> Problem to solve:
Would you please transcribe the data in full and exactly, excluding images?

> Data section:
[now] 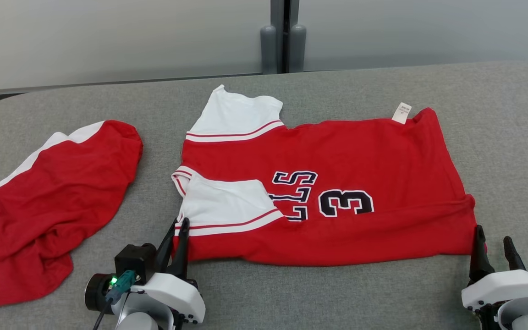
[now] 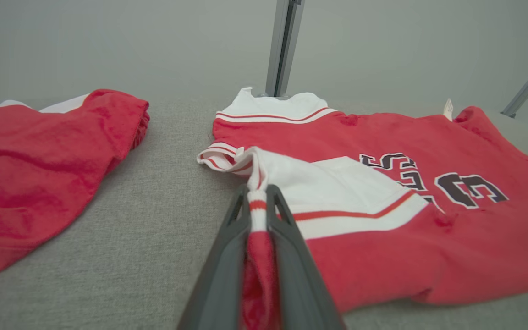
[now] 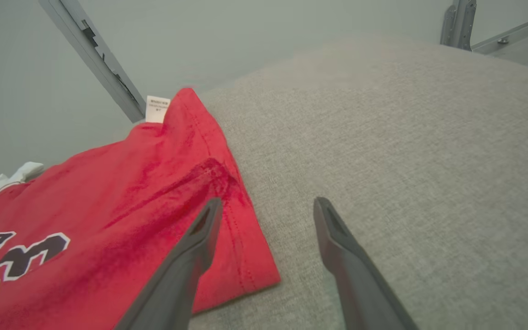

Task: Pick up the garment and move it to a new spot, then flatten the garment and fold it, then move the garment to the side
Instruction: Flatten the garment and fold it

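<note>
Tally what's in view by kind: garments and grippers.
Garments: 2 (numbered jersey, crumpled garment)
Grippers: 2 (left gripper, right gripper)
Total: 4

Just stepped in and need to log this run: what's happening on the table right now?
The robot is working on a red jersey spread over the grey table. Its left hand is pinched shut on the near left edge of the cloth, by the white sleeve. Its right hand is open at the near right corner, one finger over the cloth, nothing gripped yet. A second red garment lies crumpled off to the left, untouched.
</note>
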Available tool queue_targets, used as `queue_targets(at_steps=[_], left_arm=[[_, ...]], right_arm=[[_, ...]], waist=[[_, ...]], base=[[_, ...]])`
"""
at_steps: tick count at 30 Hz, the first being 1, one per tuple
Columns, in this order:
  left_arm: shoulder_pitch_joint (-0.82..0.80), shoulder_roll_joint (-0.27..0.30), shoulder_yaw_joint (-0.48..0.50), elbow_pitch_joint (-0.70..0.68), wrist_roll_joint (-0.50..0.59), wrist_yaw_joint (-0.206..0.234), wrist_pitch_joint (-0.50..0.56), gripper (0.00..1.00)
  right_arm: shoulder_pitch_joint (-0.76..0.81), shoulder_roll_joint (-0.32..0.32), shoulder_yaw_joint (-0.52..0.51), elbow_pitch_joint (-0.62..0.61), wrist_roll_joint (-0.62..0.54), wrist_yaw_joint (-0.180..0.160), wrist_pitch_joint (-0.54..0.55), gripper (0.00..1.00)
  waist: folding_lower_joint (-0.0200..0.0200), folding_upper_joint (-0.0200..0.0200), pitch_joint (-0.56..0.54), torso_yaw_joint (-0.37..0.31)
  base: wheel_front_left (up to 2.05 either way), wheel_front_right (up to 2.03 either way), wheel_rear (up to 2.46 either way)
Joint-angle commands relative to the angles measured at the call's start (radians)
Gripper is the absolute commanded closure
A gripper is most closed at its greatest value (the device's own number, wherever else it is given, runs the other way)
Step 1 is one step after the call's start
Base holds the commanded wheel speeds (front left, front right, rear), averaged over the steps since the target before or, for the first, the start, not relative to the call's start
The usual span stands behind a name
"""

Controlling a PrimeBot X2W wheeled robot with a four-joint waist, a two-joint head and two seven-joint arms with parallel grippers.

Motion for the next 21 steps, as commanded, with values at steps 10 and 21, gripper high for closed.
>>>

> Task solution:
[now] 
[now] 
[now] 

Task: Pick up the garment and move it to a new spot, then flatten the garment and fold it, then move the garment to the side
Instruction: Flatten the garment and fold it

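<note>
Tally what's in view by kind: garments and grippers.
Garments: 2 (numbered jersey, crumpled garment)
Grippers: 2 (left gripper, right gripper)
Total: 4

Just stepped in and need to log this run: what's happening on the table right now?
The robot is working on a red jersey spread over the grey table. Its left hand is pinched shut on the near left edge of the cloth, by the white sleeve. Its right hand is open at the near right corner, one finger over the cloth, nothing gripped yet. A second red garment lies crumpled off to the left, untouched.
</note>
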Available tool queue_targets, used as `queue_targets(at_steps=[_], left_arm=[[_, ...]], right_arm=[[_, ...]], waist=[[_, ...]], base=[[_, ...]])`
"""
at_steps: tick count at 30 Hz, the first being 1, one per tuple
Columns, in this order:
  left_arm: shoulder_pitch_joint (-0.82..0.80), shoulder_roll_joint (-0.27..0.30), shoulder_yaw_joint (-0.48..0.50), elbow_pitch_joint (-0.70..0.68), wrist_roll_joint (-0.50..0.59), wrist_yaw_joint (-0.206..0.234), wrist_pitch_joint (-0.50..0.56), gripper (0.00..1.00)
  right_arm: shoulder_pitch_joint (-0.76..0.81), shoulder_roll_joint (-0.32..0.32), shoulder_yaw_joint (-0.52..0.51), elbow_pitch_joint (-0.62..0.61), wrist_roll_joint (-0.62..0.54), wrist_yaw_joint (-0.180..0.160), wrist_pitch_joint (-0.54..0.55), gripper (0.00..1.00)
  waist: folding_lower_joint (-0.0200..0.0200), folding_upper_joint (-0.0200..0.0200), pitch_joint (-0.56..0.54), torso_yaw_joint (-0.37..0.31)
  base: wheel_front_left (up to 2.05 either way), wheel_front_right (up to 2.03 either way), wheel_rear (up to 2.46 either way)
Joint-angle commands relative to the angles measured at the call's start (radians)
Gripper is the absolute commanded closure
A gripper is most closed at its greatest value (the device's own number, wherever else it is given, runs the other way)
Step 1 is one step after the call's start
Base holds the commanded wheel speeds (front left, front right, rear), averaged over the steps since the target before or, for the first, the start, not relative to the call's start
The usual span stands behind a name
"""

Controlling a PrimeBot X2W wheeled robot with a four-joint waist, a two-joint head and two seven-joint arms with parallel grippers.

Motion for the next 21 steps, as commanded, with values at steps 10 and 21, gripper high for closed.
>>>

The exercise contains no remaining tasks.